Anne Frank Bild: AFP

Niederländische Staatsbahn will tausende Holocaust-Opfer entschädigen

Jahrzehnte nach dem Holocaust will die niederländische Staatsbahn erstmals wegen ihrer Beteiligung an der Deportation von Juden Entschädigungen zahlen. Von den 140.000 Juden in Holland wurden im Zweiten Weltkrieg 107.000 in Vernichtungslager deportiert.

Jahrzehnte nach dem Holocaust will die niederländische Staatsbahn erstmals wegen ihrer Beteiligung an der Deportation von Juden Entschädigungen zahlen. Die Gesellschaft Nederlandse Spoorwegen teilte am Mittwoch mit, sie schätze die Zahl der Anspruchsberechtigten auf etwa 500 Überlebende und mehrere tausend Angehörige. Die Entschädigungen summieren sich entsprechend auf Dutzende Millionen Euro.

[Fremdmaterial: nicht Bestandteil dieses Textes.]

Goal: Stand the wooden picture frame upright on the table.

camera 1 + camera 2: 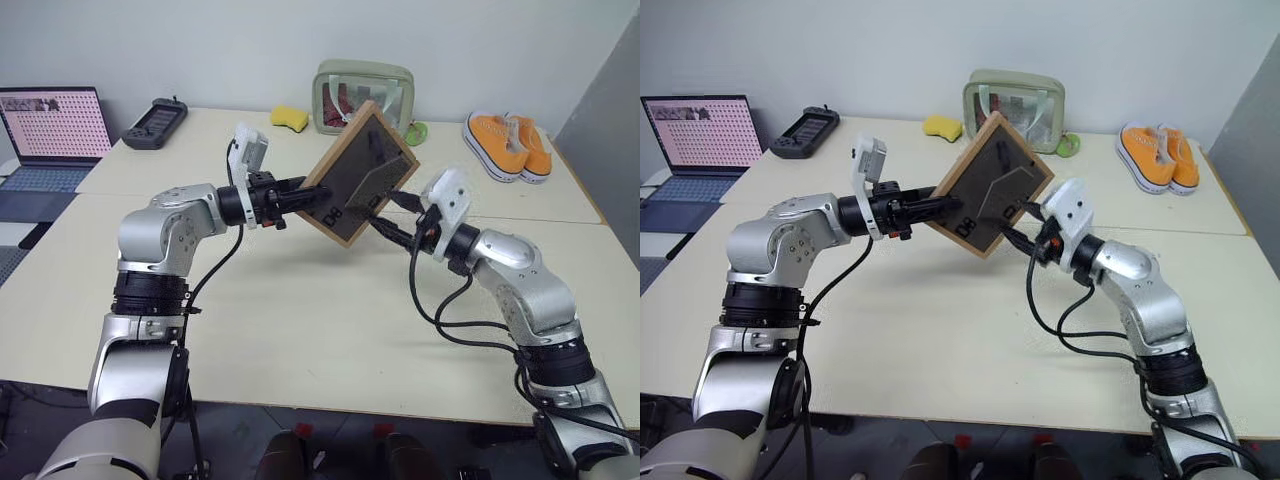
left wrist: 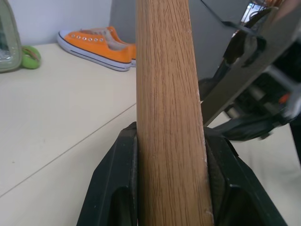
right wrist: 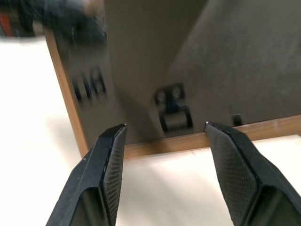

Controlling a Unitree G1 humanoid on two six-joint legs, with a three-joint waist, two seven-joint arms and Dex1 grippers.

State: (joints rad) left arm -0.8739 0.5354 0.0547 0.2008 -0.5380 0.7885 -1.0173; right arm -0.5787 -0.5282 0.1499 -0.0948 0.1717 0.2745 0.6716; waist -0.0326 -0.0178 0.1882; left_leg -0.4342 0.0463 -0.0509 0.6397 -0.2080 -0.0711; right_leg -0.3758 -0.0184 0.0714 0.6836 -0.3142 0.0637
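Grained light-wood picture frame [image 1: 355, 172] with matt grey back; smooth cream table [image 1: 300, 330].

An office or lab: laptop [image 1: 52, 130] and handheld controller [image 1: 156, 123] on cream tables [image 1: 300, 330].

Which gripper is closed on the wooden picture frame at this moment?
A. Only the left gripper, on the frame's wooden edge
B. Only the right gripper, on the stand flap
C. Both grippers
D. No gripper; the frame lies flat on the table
A. The left gripper clamps the wooden edge of the wooden picture frame, which is held above the table, while the right gripper stands open at the frame's dark back panel.
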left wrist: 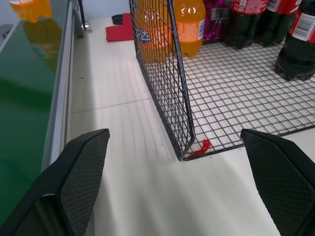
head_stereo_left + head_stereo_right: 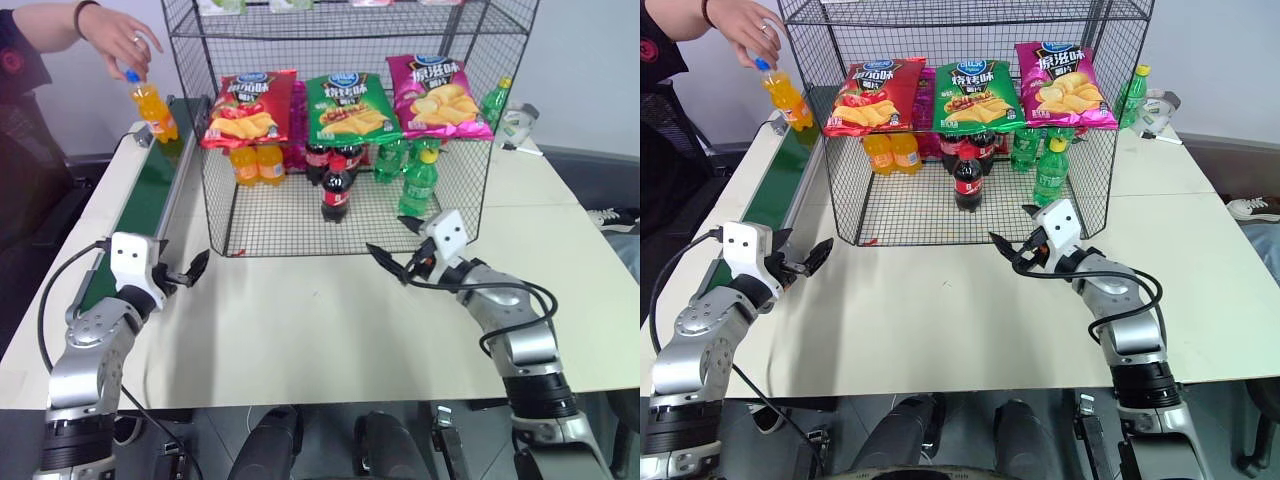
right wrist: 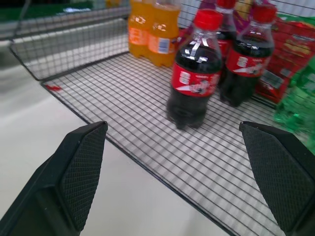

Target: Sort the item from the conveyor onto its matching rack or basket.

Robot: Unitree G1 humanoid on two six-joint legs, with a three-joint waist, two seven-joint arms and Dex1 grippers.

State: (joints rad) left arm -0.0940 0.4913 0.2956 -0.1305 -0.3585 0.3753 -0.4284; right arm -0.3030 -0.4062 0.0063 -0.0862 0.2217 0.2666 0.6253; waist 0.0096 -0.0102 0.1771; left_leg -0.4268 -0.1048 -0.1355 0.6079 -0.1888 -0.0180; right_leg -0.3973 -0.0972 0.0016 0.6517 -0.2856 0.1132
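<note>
White desk (image 2: 330, 320) carries the wire rack (image 2: 340, 130); left of it, a person's hand (image 2: 125, 40) holds the orange bottle (image 2: 152, 108) over the conveyor (image 2: 150, 190)'s far end. Left wrist view: left end effector (image 1: 182, 182) wide, empty, beside the rack's corner. Right wrist view: right end effector (image 3: 182, 172) wide, empty, facing a cola bottle (image 3: 194, 73) inside the rack.

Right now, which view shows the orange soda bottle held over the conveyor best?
The left eye view: the orange soda bottle shows whole, a person's hand on its cap. The right eye view nearly matches; the left wrist view catches just its base.

Orange soda bottle (image 1: 30, 8), cut off.
</note>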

Von den 140.000 Juden in den Niederlanden wurden im Zweiten Weltkrieg 107.000 im Durchgangslager Westerbork interniert und von dort in die nationalsozialistischen Vernichtungslager deportiert. Die niederländische Staatsbahn will den Überlebenden 15.000 Euro zahlen, den anspruchsberechtigten direkten Nachfahren, Witwern und Witwen zwischen 5000 und 7500 Euro. 

Eine Entschuldigung für ihre Mitwirkung an den Deportationen sprach die Gesellschaft schon 2005 aus. Aber erst im November 2018 erklärte sie ihre Bereitschaft zu Entschädigungsleistungen.

Besondere Berühmtheit erlangte das jüdische Mädchen Anne Frank, das in den Jahren 1942 bis 1944 mit seiner Familie in der Amsterdamer Prinsengracht vor den Nazis verborgen lebte und ein Tagebuch schrieb. Nachdem die Familie verraten und von der Gestapo festgenommen wurde, wurden die 15-jährige Anne und ihre 19 Jahre alte Schwester Margot in das Konzentrationslager Bergen-Belsen gebracht, wo sie an Typhus starben. Ihre Mutter Edith starb in Auschwitz. Nur Annes Vater Otto Frank überlebte. Er veröffentlichte das Tagebuch, das in zahlreiche Sprachen übersetzt wurde.